Allí sentado, en
aquella sala de espera de maternidad, me sentía el hombre más desafortunado del
mundo. Mi cara compungida debía contrastar bastante con la cara de expectación
y emoción que brillaba en el rostro de los presentes. Desde luego, no había
elegido el mejor día para contarle mis penas a Pablo. Me acababa de dejar mi
novia y él iba a ser padre. Tenía la sensación de que no pintaba nada allí,
pero había insistido en que lo acompañara. Siempre tenía tiempo para mí. Se lo
agradecí enormemente. Era mi mejor amigo, y yo necesitaba el desahogo que
supone sentirse escuchado.
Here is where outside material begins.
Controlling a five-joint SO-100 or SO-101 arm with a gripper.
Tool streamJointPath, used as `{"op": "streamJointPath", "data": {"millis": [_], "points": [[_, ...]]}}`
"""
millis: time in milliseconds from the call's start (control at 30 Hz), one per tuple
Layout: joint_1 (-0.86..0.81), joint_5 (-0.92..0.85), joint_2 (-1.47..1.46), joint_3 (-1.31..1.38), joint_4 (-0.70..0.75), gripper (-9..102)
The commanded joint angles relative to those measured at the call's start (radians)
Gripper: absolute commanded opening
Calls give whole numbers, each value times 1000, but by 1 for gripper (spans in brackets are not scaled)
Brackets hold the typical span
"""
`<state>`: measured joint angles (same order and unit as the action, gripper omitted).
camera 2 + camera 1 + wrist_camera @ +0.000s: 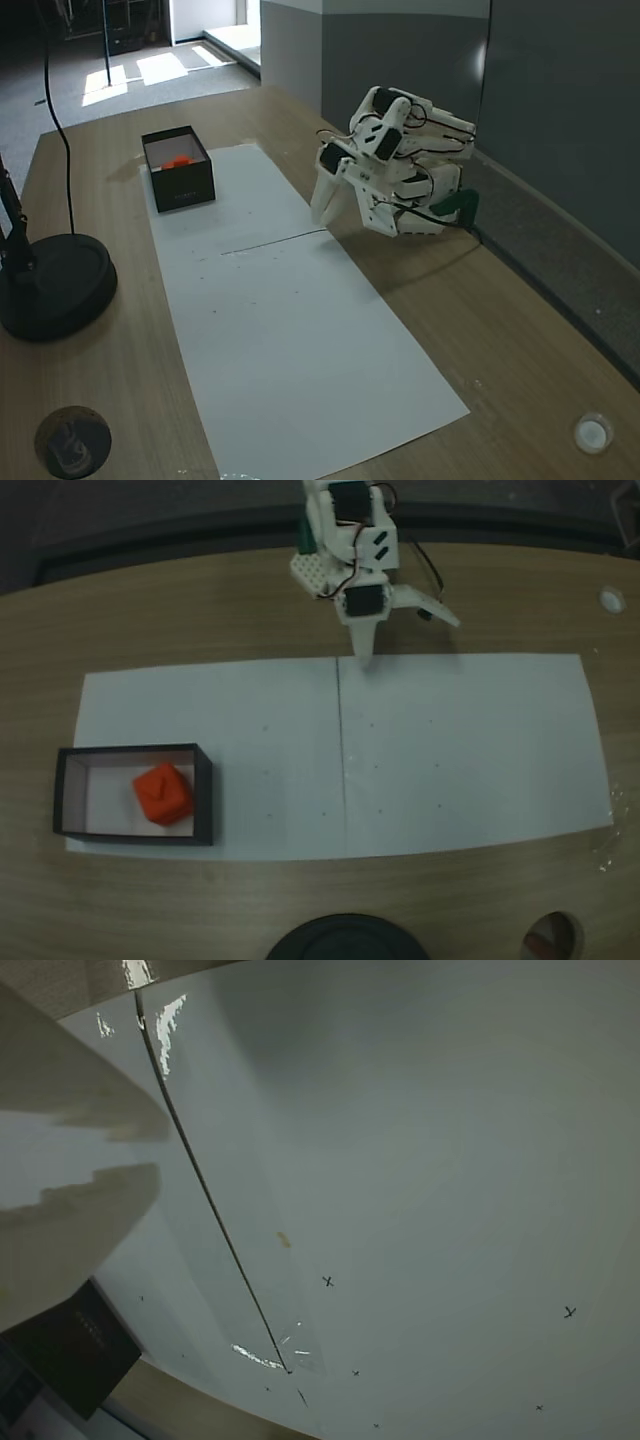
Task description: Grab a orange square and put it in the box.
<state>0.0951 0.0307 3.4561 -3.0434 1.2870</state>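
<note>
In a fixed view the orange square (pixel 162 793) lies inside the box (pixel 203 795), on the paper sheets' (pixel 450 750) left end — the gripper (pixel 366 652) folded at their far edge, well apart.

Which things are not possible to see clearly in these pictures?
- Orange square: in a fixed view the box wall hides most of it.
- Gripper: in the wrist view blurred and cut by the left edge.
- Round object: cut by the bottom edge, too dark to identify.
</note>
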Motion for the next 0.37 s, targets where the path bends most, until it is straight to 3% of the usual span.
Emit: {"op": "streamJointPath", "data": {"millis": [0,333], "points": [[-14,6,9,44,5,0],[-8,6,15,44,5,0]]}}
Y allí estaba él, en el momento más importante de su
vida, aguantando mis lamentos.
Era la segunda novia
que me dejaba en dos años. Lo cierto es que esta vez había dolido más. Estaba
completamente colado por sus huesos. Me preguntaba qué parte de mi relación con
ella no había terminado de funcionar. En el justo momento en que había decidido
poner un nuevo aliciente a nuestra vida en común proponiéndole matrimonio, un
simple “creo que no te quiero lo suficiente” había acabado con año y medio de
ilusiones y proyectos. Sabía que lo superaría antes o después, como la vez
anterior, pero en ese momento necesitaba sumergirme en mi propio sufrimiento.
Levanté los ojos y
contemplé en silencio a las personas que tenía alrededor. Absorto en mi propia
frustración, no me había dado cuenta de que la familia de Pablo había ido
llegando a la sala poco a poco. Eran caras familiares la mayoría; Pablo y yo
nos conocíamos desde que éramos niños. Estaban sus padres y su hermana mayor,
de la que había estado secretamente enamorado en mi adolescencia, y que ahora
estaba felizmente casada con un senegalés de dos metros de altura. Aún
recordaba la que se había formado en su casa el día que apareció de su viaje
por África con Satú, dispuesta a empezar una nueva vida con él. Por suerte para
todos la cosa había terminado bien.
La mujer de Pablo
estaba ya en el paritorio. Su hijo iba ser un niño precioso. Imposible que no
fuera así, teniendo en cuenta la belleza de su madre. Lo envidié cuando empezó
a salir con ella en nuestro último curso en la universidad. Todos los chicos nos
moríamos por aquella chica de pelo rubio y enormes ojos azules. Siempre había
sido un tipo con suerte.
En medio de mis
recuerdos, apareció la matrona informando de que todo había ido bien. Entre sus
brazos llevaba un arrullo con el que cubría al bebé. Pablo se levantó de un
salto y se dirigió a su hijo con una enorme sonrisa. Cuál fue nuestra sorpresa
cuando la enfermera desvió sus pasos y, con gran diligencia, colocó al recién
nacido en los brazos de Satú. En ese momento la mantita se abrió para dejar a
la vista al negrito más hermoso y saludable que jamás había visto. Nunca
olvidaré la cara de estupor de mi amigo.